There are currently three older people in the last week that have hired me for short periods this way. Two I have known for over a year. One I just met a couple of months ago. Thing is, I have always enjoyed the company of people older than myself so to get paid for hanging out doing lite work for them is no great sacrifice EXCEPT…
One of the people (a man) I am going to help is kind of a drinker and says inappropriate things sometimes. I might have to charge him extra. I am going to start “working” for him today. I made sure his wife is aware of the situation. They are actually wealthy and I don’t want her to think for a minute that I’m trying to steal her husband away. She’s wife number 3! No amount of money could make me want to share my bed with an Alkie. I love them from afar!
So the hardest part of working for these folks will be tearing myself away and not feeling guilty. They have a way of making me feel guilty. Still, I imagine sometimes their problems are of their own making. To a great extent we create our world…especially our relationships. I must remember this for myself because when I am old, I’m probably not going to be able to afford to pay people to visit me.

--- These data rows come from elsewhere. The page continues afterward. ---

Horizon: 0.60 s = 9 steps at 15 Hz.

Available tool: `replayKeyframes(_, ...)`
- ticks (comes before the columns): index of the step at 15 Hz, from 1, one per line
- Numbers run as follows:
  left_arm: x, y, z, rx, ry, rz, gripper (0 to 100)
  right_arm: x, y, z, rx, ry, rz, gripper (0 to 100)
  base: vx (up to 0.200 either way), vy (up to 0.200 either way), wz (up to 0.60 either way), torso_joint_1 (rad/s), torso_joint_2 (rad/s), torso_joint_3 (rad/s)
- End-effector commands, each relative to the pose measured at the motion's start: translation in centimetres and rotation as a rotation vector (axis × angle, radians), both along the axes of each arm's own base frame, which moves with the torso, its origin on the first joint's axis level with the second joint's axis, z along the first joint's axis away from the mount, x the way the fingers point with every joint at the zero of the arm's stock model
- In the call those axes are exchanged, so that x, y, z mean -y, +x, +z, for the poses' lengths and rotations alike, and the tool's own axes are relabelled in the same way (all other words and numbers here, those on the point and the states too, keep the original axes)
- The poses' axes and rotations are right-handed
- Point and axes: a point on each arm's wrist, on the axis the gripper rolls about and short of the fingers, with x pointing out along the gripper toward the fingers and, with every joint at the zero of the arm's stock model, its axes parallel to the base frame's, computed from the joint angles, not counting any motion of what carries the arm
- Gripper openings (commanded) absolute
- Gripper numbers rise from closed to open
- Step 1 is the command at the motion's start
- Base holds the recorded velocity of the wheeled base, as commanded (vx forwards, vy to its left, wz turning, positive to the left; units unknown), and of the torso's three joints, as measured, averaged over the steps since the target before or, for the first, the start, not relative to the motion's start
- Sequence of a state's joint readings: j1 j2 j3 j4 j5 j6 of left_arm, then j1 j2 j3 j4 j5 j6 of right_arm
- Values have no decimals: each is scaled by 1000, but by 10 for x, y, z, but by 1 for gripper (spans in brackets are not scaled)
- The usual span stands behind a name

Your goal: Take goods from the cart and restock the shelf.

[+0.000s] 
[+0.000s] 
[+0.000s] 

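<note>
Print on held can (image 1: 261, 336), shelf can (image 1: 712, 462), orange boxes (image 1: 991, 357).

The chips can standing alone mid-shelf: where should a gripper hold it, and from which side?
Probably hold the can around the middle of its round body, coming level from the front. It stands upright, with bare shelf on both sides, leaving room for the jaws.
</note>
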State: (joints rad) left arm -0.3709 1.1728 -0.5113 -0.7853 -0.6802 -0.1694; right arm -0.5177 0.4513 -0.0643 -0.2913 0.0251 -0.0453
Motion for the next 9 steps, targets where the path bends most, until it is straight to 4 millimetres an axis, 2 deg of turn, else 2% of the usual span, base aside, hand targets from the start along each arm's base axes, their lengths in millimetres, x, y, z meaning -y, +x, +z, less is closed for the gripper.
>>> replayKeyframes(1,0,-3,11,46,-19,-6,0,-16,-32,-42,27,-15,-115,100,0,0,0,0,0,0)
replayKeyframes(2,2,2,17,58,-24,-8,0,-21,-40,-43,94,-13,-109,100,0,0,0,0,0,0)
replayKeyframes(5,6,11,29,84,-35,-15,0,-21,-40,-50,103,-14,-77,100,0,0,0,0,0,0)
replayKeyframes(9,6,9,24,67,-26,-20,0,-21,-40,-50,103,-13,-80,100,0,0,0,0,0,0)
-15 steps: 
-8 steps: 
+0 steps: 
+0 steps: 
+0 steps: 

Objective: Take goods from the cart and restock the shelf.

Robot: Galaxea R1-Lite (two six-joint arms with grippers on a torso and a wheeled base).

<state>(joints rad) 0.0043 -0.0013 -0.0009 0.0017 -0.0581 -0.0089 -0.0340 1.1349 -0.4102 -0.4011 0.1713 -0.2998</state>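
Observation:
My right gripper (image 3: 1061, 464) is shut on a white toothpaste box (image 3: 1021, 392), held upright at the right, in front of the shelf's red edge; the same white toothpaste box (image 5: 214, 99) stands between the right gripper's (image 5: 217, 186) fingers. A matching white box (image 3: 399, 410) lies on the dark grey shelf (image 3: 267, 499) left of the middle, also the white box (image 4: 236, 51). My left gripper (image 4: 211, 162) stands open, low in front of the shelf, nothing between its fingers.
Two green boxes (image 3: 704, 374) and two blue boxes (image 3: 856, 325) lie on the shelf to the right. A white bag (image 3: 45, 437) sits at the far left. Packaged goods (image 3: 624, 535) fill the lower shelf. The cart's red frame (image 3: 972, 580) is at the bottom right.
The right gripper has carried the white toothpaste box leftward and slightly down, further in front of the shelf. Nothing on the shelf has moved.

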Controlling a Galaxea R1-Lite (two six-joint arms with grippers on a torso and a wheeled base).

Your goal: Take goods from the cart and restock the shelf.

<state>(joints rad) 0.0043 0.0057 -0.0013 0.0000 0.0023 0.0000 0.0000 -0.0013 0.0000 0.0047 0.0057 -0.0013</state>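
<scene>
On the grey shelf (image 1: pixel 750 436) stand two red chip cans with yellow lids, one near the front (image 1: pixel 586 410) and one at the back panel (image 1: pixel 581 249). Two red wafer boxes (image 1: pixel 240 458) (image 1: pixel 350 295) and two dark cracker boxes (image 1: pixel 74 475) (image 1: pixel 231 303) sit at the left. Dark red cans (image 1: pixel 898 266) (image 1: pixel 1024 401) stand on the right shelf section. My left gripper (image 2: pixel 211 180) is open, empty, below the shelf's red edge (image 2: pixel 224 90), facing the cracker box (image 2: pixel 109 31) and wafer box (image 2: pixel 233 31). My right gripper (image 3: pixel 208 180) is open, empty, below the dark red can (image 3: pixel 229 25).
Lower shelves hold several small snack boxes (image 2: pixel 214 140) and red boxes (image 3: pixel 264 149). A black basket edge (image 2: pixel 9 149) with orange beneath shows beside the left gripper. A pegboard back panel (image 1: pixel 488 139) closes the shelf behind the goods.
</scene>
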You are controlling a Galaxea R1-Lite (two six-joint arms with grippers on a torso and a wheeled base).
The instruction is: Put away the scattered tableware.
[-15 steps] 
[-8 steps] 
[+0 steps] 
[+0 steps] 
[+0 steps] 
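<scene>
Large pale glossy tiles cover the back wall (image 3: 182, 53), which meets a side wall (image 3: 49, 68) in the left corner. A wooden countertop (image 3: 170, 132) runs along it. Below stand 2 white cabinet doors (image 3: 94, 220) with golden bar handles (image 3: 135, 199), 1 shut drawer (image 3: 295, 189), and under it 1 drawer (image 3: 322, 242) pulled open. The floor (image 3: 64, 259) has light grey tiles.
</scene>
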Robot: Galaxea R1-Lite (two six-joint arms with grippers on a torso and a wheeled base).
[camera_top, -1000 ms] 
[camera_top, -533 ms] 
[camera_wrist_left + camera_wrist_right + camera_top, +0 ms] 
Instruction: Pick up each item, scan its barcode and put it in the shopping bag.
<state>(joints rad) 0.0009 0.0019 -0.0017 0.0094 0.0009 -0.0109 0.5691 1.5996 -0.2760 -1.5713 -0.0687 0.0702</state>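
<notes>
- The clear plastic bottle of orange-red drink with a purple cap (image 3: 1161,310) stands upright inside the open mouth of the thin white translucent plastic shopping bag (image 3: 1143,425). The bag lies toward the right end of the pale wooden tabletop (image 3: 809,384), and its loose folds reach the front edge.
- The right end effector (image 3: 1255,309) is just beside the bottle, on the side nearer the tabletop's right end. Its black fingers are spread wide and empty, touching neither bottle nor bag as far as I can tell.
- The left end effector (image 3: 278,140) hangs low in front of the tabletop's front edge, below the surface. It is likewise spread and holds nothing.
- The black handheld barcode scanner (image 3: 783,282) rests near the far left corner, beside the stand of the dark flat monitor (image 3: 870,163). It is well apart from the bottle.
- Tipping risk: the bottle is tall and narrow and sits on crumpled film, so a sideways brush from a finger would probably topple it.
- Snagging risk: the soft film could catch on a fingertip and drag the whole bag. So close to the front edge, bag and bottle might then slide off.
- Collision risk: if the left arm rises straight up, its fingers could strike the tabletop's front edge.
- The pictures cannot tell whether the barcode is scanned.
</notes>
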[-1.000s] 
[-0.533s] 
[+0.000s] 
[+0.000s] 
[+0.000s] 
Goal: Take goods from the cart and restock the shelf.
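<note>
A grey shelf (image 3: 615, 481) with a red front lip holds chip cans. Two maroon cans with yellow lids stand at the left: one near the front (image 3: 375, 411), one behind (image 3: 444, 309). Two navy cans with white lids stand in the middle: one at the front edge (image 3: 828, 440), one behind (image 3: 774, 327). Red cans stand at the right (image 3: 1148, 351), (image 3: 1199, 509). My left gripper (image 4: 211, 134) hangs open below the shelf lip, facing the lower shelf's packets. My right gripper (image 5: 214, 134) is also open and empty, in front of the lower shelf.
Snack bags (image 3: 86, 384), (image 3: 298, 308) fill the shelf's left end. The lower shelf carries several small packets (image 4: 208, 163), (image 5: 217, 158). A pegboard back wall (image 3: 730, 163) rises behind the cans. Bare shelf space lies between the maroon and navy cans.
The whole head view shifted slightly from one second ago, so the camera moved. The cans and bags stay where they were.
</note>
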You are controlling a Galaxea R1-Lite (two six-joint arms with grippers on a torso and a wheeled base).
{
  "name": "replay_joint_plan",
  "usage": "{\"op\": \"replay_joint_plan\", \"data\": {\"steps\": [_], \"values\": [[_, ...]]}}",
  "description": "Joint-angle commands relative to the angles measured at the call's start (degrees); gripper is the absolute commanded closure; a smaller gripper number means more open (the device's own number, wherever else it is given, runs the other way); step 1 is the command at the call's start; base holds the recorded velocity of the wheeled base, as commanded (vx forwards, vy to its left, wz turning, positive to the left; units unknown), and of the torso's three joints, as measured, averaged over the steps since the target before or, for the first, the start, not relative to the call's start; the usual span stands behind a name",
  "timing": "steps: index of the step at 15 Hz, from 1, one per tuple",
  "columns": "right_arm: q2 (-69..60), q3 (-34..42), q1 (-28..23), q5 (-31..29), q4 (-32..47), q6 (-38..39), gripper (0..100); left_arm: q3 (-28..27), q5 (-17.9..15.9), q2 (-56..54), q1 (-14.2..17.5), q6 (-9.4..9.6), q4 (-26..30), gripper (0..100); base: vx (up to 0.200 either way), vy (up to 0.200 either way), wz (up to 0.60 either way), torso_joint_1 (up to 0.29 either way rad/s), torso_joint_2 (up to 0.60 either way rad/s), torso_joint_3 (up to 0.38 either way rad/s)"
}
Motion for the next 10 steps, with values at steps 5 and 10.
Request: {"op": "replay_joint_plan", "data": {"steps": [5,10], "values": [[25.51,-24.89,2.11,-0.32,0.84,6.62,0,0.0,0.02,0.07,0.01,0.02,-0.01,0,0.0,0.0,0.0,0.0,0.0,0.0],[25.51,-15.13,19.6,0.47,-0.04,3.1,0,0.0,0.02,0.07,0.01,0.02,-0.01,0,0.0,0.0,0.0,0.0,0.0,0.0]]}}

Here are a couple of photos from one of my favorite spots. I visited there yesterday. It’s a little out of my way so I don’t always want to use the gas to go there.
I always feel refreshed when I go here. There’s a nice breeze from the water, it’s quiet and there are no homeless people around to remind me of unhappy things. I can just enjoy nature. Quiet to me is a dwindling resource.
Around 10 years ago I lived in a ghetto and perhaps once a week or two there would be a police helicopter looking for someone and I hated to hear it. Now, in this “nicer” area, a noisy police helicopter is over my head every day. I resent the intrusion.
I try to drive down alleys whenever possible now when I’m on my way to work or whatever, looking for things that people are throwing away that I might be able to sell. Some people actually make a practice of doing this every morning…going up and down alleys but I’m not sure I should spend the gas money on this until I’m fairly sure it is profitable. Yesterday I found a surfboard. It has a small crack in the front but the owner of a surfshop says it might be worth $80 as is. I think he was just being nice. I listed it on Craigslist for $50 or best offer. I would be happy to get $20. I actually had it in the van last night when I slept. I need to unload it!
Ya have to be careful with this sort of thing because if things don’t sell you have to be willing to face that…that you made a “mistake” about its value and that you have to throw it away. Otherwise you end up with a storage unit (or worse yet a vehicle!!) full of junk. I don’t want to end up on that Hoarders show!